▶ _Requirement_
Within the listing below, filter for "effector" and copy every matching line.

▶ _Data extract_
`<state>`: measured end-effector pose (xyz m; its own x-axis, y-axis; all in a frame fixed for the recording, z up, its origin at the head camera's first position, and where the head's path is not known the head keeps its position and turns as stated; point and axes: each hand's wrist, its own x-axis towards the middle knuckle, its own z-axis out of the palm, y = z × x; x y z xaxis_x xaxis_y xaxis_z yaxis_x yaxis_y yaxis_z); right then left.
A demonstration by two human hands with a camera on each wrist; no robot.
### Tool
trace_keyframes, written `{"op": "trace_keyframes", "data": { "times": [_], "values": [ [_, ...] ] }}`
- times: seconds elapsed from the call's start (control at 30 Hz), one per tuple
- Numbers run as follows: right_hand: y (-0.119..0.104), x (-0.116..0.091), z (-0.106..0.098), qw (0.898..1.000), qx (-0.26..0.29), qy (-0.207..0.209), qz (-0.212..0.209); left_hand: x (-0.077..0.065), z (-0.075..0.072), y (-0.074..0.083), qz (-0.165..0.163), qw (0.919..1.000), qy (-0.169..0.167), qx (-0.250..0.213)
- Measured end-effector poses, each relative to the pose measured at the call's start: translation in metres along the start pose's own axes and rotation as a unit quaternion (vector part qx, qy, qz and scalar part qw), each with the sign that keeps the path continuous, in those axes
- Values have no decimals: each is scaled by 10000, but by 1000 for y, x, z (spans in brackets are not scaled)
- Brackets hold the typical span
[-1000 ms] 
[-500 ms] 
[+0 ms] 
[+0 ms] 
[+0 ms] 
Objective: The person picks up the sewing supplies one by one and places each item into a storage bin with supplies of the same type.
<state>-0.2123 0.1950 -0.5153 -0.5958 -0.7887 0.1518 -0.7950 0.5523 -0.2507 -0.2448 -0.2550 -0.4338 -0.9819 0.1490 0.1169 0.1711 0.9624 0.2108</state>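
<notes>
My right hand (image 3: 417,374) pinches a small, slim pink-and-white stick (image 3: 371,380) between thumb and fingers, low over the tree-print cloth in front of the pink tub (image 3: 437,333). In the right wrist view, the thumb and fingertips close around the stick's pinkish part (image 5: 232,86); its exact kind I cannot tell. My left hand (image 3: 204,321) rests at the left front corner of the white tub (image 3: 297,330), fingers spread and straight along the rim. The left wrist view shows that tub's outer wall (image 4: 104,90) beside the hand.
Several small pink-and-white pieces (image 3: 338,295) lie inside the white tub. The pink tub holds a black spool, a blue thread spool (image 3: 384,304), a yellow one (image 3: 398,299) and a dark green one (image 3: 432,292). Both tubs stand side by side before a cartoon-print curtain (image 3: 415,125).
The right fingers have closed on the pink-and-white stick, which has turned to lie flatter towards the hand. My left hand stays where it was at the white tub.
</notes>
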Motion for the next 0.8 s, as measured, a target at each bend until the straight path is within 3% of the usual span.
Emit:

▶ _Answer section_
`<state>`: measured end-effector pose (xyz m; its own x-axis, y-axis; all in a frame fixed for the recording, z up, its origin at the head camera's first position, and where the head's path is not known the head keeps its position and turns as stated; point and axes: each hand's wrist, its own x-axis towards the middle knuckle, its own z-axis out of the palm, y = z × x; x y z xaxis_x xaxis_y xaxis_z yaxis_x yaxis_y yaxis_z); right then left.
- Measured end-effector poses, each relative to the pose measured at the call's start: translation in metres along the start pose's own axes and rotation as a unit quaternion (vector part qx, qy, qz and scalar part qw), each with the sign that keeps the path continuous, in those axes

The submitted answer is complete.